**What you should do**
Look through the listing for the string "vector" and copy out every line that holds it.

▶

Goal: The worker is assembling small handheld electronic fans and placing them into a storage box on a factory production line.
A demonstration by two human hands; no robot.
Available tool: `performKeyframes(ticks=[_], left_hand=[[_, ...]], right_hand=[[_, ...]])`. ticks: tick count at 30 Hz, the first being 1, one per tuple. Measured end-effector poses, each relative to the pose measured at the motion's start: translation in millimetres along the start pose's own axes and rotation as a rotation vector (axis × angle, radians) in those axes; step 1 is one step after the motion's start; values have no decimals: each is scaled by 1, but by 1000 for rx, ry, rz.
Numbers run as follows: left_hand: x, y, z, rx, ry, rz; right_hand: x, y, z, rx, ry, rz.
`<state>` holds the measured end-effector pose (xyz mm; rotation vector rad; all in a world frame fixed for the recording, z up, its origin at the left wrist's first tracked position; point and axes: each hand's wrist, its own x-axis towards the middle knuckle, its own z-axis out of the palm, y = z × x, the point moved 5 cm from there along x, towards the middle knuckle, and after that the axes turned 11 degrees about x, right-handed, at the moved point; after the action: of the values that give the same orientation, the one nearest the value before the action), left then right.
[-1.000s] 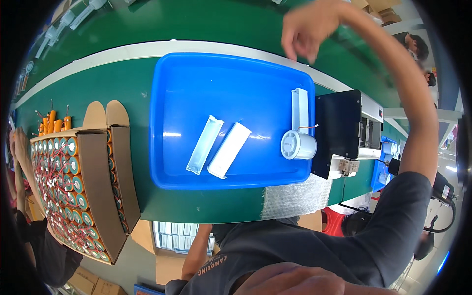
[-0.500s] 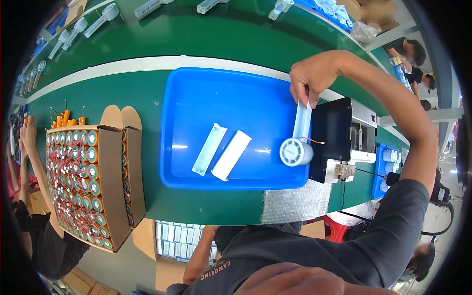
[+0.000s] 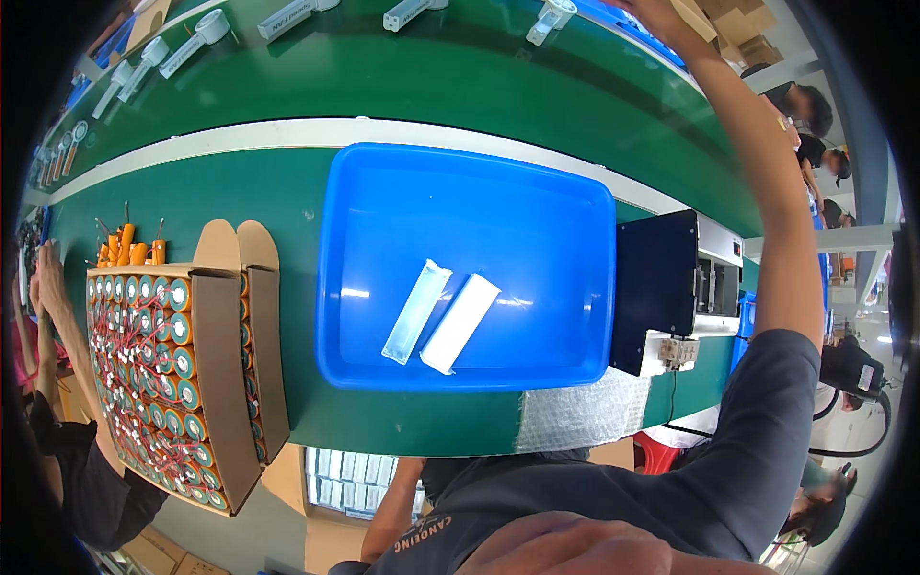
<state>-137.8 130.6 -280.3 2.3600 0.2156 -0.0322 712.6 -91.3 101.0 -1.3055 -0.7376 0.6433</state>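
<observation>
My right arm stretches up across the far right of the bench, with my right hand (image 3: 654, 13) at the top edge of the view beside a far blue bin (image 3: 640, 36). Its fingers are mostly cut off, so any hold is hidden. In the middle lies a large blue tray (image 3: 460, 177). Two long pieces rest slantwise inside it: a pale blue translucent one (image 3: 416, 312) and a white one (image 3: 461, 325). My left forearm (image 3: 391, 508) runs up to the bench's near edge, and its hand is out of sight.
Left of the tray stands a cardboard box (image 3: 225, 355) of orange cylindrical cells with red wires. A black and silver machine (image 3: 704, 278) sits right of the tray, bubble wrap (image 3: 585, 412) near its front. Handheld fans (image 3: 196, 43) line the far bench. Another person's hands (image 3: 50, 278) are at left.
My right hand has moved up and away from the tray's right side. The white handheld fan it held there no longer shows. The view has shifted slightly.
</observation>
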Motion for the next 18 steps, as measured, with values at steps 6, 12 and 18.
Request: performKeyframes(ticks=[6,12,18], left_hand=[[19,8,0,41,21,-31],[27,7,5,32,55,-6],[2,7,-3,73,66,-38]], right_hand=[[56,57,-93,-2335,21,154],[24,26,-104,-1533,-18,-475],[32,30,-49,-843,876,34]])
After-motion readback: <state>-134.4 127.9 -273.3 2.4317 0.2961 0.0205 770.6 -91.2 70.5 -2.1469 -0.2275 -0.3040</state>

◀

**Task response**
Available tool: `performKeyframes(ticks=[_], left_hand=[[_, ...]], right_hand=[[_, ...]])`. ticks: tick count at 30 Hz, the first being 1, one per tuple. Measured end-effector poses, each relative to the pose measured at the motion's start: translation in millimetres along the start pose's own axes and rotation as a rotation vector (axis × angle, radians) in those axes; step 1 is one step after the motion's start; values have no decimals: each is scaled by 1, but by 1000 for rx, ry, rz.
`<state>` holds the measured end-effector pose (xyz mm; rotation vector rad; all in a world frame fixed for the recording, z up, its origin at the left wrist's first tracked position; point and axes: each hand's wrist, its own x-axis towards the middle knuckle, its own z-axis out of the palm, y = z × x, the point moved 5 cm from there along x, towards the middle knuckle, and after that the axes turned 11 degrees about x, right-handed, at the moved point; after the action: of the values that give the same orientation, the one nearest the value before the action), left then right.

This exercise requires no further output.